*ACTIVITY:*
Exclude all pictures. Then restate, word for word, the entries from the first line through the line that contains "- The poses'".

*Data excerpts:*
▬▬▬
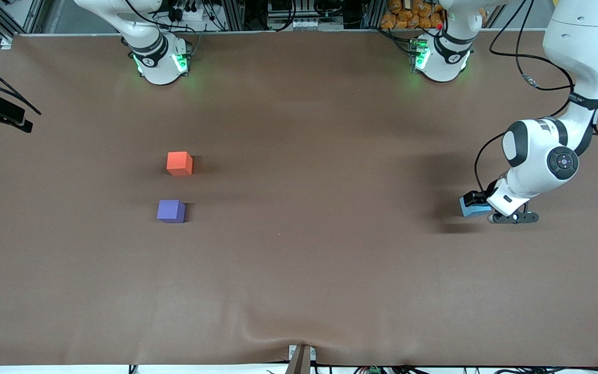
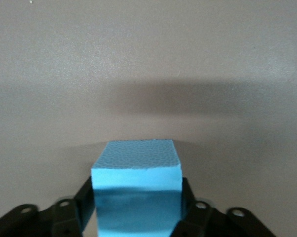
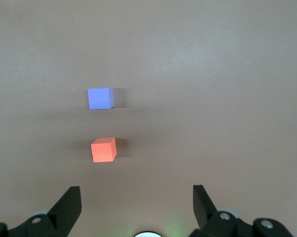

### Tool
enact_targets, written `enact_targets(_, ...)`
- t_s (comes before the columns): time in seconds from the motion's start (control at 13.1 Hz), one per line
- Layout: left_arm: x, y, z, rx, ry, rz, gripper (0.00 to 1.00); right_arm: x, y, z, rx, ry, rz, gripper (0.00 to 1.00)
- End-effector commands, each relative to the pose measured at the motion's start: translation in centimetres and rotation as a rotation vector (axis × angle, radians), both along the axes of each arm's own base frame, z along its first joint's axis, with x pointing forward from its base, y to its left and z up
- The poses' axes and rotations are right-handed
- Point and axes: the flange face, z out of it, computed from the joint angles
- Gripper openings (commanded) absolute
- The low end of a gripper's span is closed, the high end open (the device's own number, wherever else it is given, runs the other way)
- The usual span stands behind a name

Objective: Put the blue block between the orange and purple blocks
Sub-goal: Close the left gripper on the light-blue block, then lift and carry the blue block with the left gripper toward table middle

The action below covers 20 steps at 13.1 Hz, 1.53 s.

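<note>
We see three cubes in all, one of each colour, and two arms. The blue block [image 1: 469,208] lies near the table edge at the left arm's end, about midway between the edge by the bases and the edge by the front camera; in the front view the left gripper [image 1: 478,203] and the white wrist cover most of it, so only a corner and part of one face show there. The left wrist view fills in the rest: the blue block [image 2: 136,190] sits between the black fingers [image 2: 84,202], which press its two sides, though its lower part is cut off by the frame and we cannot tell whether it rests on the table [image 1: 299,270] or is just lifted off it. The orange block [image 1: 179,163] and the purple block [image 1: 171,211] stand well apart from the blue one, toward the right arm's end, with bare tabletop between them; the orange is nearer the bases' edge, the purple nearer the front camera's edge. The right arm waits; its hand is out of the front view, and only the right wrist view shows the right gripper [image 3: 137,205], fingers spread wide and holding nothing, over the table with the orange block [image 3: 103,149] and purple block [image 3: 100,98] in sight.
</note>
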Motion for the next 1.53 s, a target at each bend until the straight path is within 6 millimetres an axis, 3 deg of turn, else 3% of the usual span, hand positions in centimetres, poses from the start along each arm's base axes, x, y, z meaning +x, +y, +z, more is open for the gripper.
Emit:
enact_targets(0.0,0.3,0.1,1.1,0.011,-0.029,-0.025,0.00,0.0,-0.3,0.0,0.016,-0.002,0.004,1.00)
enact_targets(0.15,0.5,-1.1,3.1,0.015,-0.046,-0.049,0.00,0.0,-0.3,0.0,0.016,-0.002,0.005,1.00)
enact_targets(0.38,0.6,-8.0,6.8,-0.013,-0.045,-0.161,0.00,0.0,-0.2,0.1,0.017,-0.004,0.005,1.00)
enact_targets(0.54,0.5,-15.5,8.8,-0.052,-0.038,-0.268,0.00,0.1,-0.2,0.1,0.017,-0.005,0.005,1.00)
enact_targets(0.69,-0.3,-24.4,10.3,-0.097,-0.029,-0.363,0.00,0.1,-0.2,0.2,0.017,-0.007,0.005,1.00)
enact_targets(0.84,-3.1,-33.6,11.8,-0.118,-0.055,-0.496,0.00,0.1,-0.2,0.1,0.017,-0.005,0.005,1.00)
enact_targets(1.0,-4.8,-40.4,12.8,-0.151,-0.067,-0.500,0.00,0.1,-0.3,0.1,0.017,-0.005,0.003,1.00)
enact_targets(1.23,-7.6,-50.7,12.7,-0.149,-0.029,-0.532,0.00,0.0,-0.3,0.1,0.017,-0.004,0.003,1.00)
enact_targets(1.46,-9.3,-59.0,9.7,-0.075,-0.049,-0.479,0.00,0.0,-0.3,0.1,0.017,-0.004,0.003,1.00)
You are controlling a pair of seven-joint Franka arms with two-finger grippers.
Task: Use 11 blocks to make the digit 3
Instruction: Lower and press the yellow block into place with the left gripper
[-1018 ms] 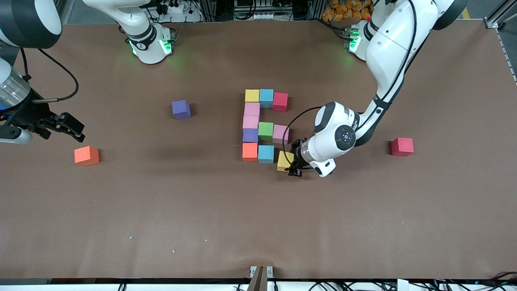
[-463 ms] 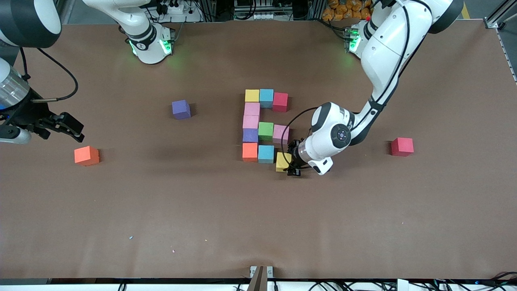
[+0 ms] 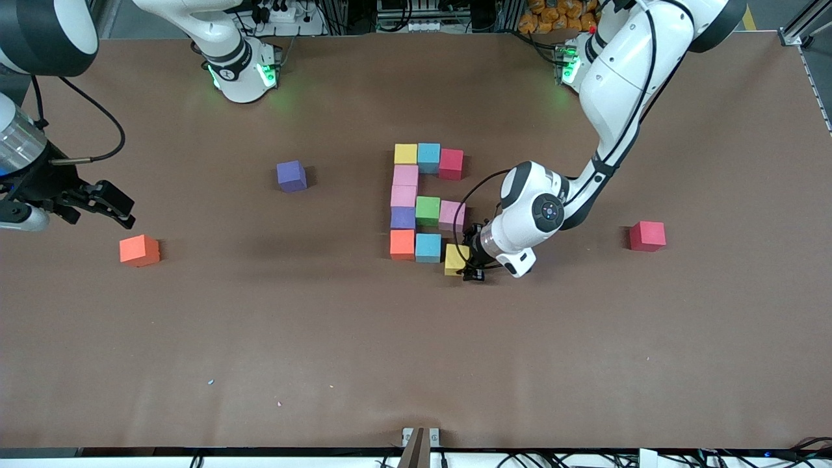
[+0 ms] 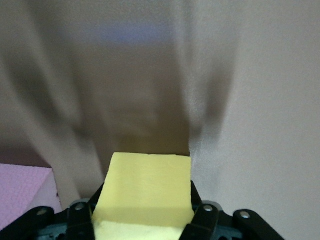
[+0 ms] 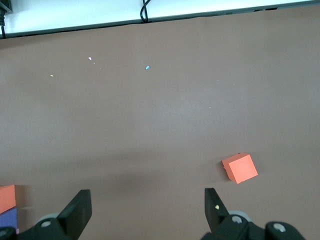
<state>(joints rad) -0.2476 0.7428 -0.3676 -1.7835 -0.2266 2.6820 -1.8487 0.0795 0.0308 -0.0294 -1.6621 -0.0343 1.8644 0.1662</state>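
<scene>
Several blocks form a figure mid-table: yellow (image 3: 405, 154), light blue (image 3: 428, 156) and red (image 3: 451, 163) make the row farthest from the front camera. Two pink blocks (image 3: 404, 185), a purple one (image 3: 403, 217), green (image 3: 428, 210) and pink (image 3: 451, 215) follow. Orange (image 3: 402, 244) and light blue (image 3: 428, 247) are nearest. My left gripper (image 3: 463, 261) is shut on a yellow block (image 3: 456, 259) (image 4: 147, 190), low beside that nearest light blue block. A pink block (image 4: 25, 192) shows beside it. My right gripper (image 3: 110, 205) (image 5: 145, 205) hangs open and waits over the right arm's end, with nothing between its fingers.
Loose blocks lie apart from the figure: a purple one (image 3: 291, 175) toward the right arm's end, an orange one (image 3: 139, 250) (image 5: 240, 168) close under my right gripper, and a red one (image 3: 647, 235) toward the left arm's end.
My left gripper has carried the yellow block a little toward the figure's nearest light blue block. The right arm has stayed still.
</scene>
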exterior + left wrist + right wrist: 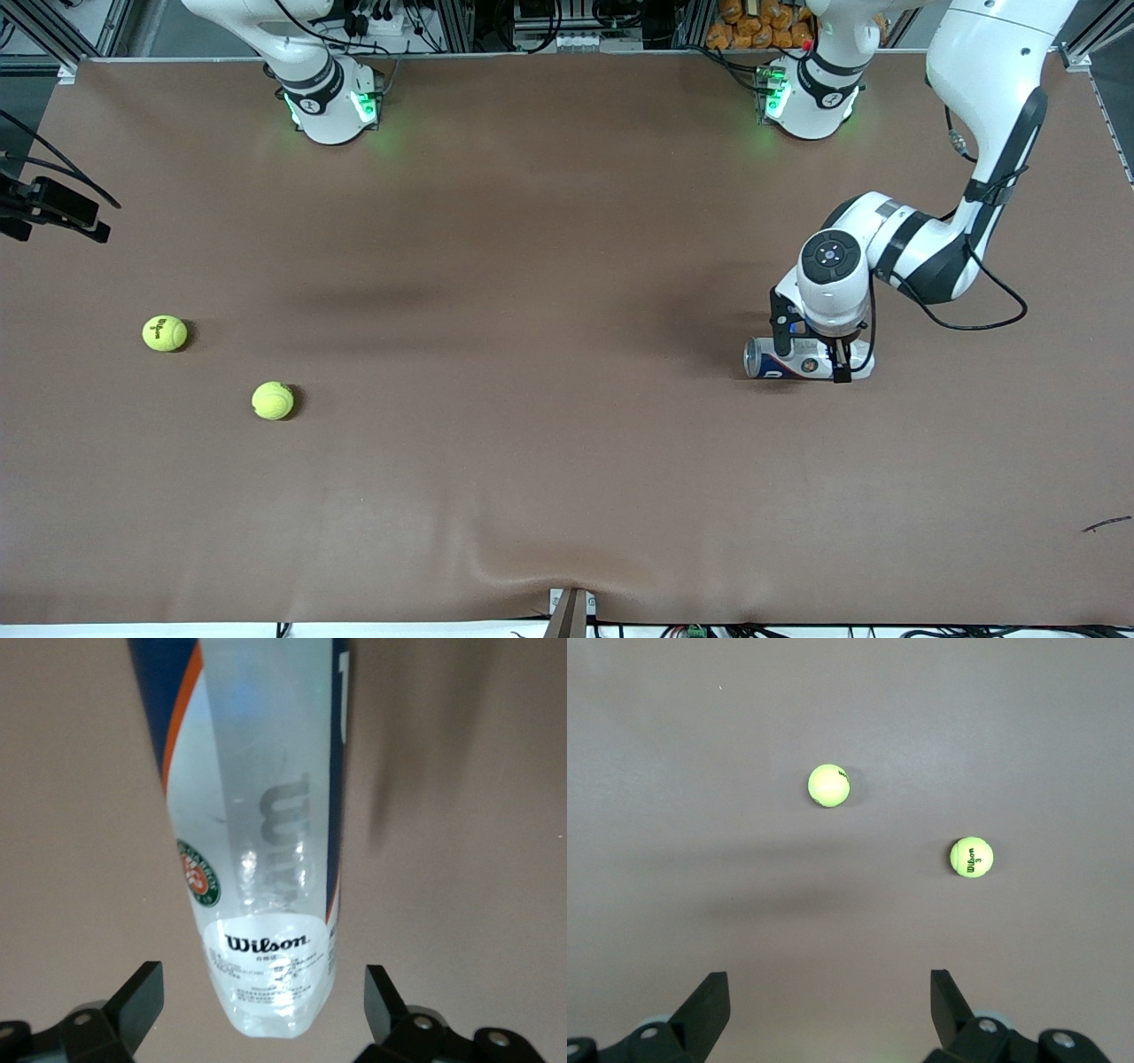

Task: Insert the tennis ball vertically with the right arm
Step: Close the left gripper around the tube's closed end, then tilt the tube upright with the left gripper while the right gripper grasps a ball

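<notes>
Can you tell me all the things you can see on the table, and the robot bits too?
tennis balls: two, yellow-green, on the table at the right arm's end; one farther from the front camera than the other
ball can: one, clear with a blue, white and orange label, lying on its side at the left arm's end
table: one, brown
left tool: black, open, straddling the can
right tool: black, open, high over the balls

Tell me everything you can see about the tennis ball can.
The tennis ball can is a clear plastic tube with a blue, orange and white Wilson label and a silvery open end. It lies on its side on the brown table, toward the left arm's end. The left claw is open and straddles it, not yet gripping.
</notes>
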Robot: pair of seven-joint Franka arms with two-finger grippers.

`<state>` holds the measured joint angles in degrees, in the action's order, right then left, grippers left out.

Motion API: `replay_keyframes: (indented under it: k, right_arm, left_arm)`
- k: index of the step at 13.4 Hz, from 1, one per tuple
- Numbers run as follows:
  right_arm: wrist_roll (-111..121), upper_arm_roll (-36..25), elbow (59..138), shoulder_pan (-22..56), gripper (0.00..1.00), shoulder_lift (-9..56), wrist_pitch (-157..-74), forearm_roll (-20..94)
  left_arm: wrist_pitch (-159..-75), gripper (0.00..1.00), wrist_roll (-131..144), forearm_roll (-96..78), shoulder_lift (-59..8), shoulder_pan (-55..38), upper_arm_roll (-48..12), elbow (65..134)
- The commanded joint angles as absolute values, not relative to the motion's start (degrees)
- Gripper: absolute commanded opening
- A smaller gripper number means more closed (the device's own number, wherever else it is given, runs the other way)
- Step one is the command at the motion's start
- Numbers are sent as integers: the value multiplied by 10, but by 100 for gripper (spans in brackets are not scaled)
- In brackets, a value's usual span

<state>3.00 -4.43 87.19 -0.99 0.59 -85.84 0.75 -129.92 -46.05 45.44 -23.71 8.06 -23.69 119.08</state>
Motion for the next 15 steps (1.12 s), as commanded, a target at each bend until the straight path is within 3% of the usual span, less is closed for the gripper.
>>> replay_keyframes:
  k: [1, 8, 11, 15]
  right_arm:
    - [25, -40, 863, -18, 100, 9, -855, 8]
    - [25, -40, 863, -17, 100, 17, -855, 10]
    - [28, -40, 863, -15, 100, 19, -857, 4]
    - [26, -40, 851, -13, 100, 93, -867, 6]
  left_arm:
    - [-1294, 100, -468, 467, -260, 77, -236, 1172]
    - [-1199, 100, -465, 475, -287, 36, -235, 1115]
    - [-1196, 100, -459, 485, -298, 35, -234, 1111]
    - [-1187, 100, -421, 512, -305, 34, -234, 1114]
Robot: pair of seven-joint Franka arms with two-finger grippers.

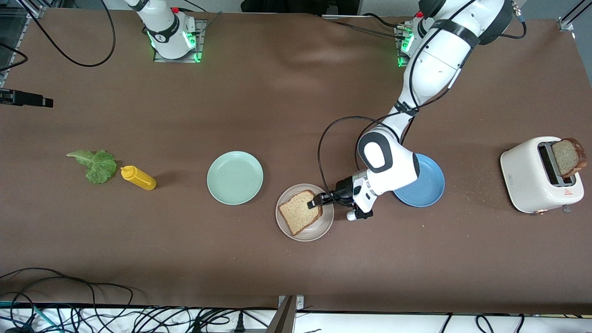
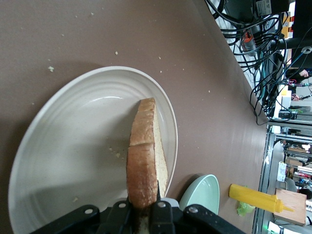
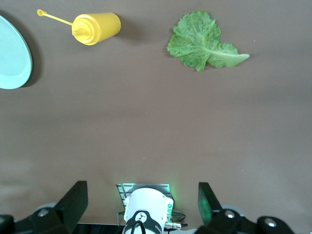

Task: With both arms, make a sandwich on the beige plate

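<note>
Front view: the left gripper (image 1: 318, 201) was clamped on the crust edge of a bread slice (image 1: 299, 217) that lay tilted over the beige plate (image 1: 326, 224), between the mint-green plate (image 1: 235, 177) and the blue plate (image 1: 428, 189). A second slice (image 1: 569, 157) stood in the toaster (image 1: 527, 175) at the left arm's end of the table; the lettuce leaf (image 1: 95, 164) and mustard bottle (image 1: 138, 178) lay at the right arm's end.

Left wrist view: the slice (image 2: 145, 161) stood on edge, pinched between the fingers (image 2: 121, 213), above the plate (image 2: 58, 146). Released at this tilt, it could tip or land half over the rim.

Right wrist view: the right gripper (image 3: 142, 201) waited high with its jaws apart, lettuce (image 3: 202, 40) and bottle (image 3: 92, 28) below it.
</note>
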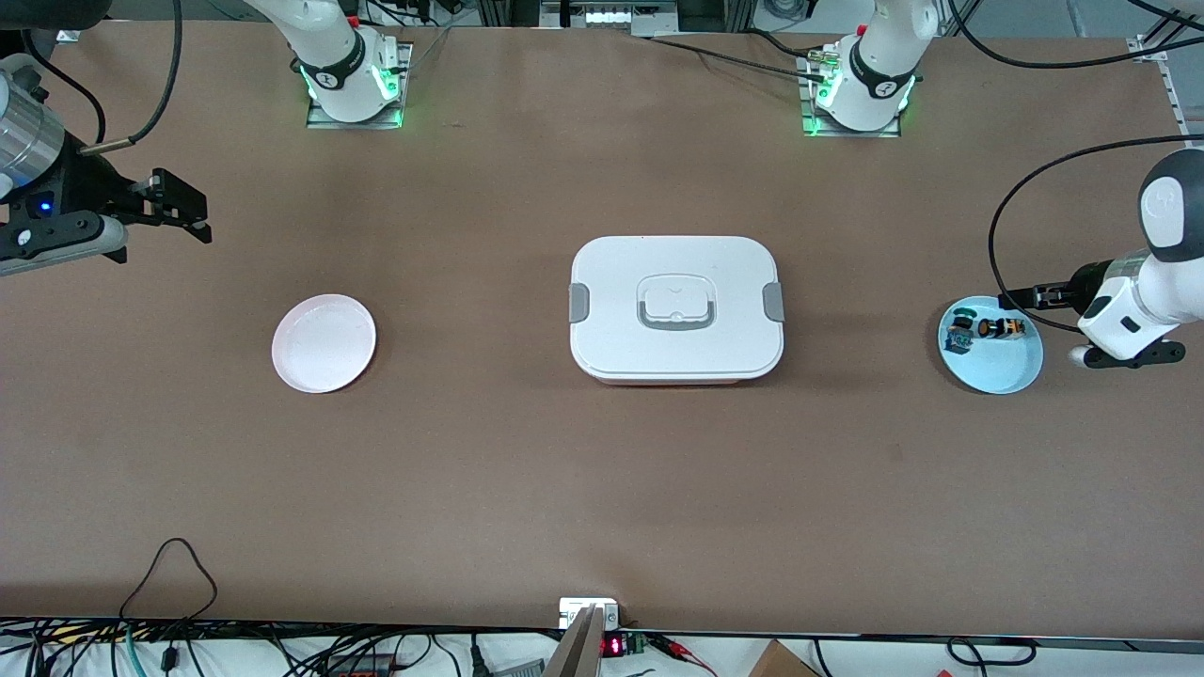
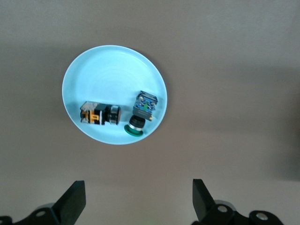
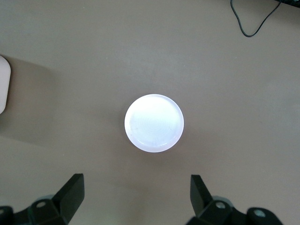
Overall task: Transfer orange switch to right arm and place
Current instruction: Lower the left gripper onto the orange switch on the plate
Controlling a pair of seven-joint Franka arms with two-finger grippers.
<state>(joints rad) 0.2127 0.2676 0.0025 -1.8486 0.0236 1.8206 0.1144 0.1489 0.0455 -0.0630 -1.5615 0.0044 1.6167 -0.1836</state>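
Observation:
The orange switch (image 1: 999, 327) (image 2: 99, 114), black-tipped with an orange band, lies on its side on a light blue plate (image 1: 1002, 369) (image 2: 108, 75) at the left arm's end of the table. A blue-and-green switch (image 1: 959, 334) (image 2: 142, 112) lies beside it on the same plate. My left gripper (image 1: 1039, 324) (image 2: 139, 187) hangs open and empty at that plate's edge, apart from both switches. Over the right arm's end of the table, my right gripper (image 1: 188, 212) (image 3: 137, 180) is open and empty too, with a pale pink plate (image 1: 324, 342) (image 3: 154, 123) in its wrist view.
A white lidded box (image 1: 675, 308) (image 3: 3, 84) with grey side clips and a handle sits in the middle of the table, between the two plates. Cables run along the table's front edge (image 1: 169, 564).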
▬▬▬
*SOLUTION:*
### Tool
enact_targets, written `enact_targets(_, ...)`
- t_s (comes before the columns): time in seconds from the motion's start (control at 13.1 Hz), one per line
- Layout: left_arm: x, y, z, rx, ry, rz, gripper (0.00 to 1.00); right_arm: x, y, z, rx, ry, rz, gripper (0.00 to 1.00)
- End-effector commands, each relative to the pose measured at the motion's start: translation in centimetres and rotation as a rotation vector (axis × angle, radians), both along the axes of each arm's own base frame, z along its first joint's axis, with x pointing forward from its base, y to its left and z up
- The poses' axes and rotations are right-handed

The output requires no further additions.